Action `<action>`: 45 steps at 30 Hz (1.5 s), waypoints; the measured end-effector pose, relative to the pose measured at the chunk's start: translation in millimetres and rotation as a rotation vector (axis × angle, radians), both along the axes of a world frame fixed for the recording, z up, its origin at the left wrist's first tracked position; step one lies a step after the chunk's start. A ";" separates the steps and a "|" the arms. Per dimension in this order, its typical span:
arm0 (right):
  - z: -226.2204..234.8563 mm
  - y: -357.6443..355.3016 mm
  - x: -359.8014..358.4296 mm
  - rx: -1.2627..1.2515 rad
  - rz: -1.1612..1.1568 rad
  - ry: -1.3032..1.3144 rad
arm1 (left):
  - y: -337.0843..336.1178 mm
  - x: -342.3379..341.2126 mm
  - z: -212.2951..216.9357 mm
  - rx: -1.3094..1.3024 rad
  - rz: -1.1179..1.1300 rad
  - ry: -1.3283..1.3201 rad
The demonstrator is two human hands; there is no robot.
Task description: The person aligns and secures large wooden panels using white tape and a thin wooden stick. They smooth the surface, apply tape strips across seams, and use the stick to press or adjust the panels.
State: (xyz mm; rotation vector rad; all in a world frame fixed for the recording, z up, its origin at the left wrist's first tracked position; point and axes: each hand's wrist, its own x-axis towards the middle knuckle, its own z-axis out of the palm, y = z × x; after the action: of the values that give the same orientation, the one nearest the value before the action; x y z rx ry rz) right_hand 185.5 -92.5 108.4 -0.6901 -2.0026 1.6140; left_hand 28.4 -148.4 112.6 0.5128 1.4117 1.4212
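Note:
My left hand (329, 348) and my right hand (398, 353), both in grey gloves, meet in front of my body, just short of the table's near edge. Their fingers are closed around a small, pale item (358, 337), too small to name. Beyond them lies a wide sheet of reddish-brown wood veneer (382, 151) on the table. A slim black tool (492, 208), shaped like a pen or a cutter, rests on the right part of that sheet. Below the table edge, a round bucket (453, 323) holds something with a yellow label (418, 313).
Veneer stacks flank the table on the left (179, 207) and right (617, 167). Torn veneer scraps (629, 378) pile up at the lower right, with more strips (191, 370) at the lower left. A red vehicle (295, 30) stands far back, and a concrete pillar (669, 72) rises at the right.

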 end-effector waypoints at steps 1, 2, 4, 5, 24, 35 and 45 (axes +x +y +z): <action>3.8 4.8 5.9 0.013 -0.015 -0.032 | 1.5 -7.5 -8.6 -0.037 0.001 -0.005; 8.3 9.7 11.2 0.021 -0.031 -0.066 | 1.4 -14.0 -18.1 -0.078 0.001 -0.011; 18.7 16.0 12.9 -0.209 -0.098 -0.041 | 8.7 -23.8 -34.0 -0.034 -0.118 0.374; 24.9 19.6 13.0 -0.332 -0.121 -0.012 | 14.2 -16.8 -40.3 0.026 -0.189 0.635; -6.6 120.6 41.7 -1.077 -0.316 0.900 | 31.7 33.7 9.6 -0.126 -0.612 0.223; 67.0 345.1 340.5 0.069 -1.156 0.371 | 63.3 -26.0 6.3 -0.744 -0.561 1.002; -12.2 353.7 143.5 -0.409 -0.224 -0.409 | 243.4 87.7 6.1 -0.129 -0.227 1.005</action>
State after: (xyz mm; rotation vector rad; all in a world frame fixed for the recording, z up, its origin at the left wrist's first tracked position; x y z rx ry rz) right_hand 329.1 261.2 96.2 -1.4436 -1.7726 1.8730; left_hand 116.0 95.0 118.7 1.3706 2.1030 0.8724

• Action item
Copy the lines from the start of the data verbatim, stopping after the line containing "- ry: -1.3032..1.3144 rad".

• Task response
Action `<action>`: 45 steps at 30 Hz (1.5 s), waypoints; the measured end-effector pose, relative to the pose measured at the chunk's start: translation in millimetres and rotation as a rotation vector (axis × angle, radians), both along the axes of a world frame fixed for the recording, z up, its origin at the left wrist's first tracked position; step one lies a step after the chunk's start. A ";" separates the steps and a "|" the arms. Per dimension in this order, its typical span:
arm0 (right):
  - z: -226.2204..234.8563 mm
  - y: -357.6443..355.3016 mm
  - x: -359.8014..358.4296 mm
  - rx: -1.2627..1.2515 rad
  - rz: -1.1612..1.1568 rad
  - ry: -1.3032..1.3144 rad

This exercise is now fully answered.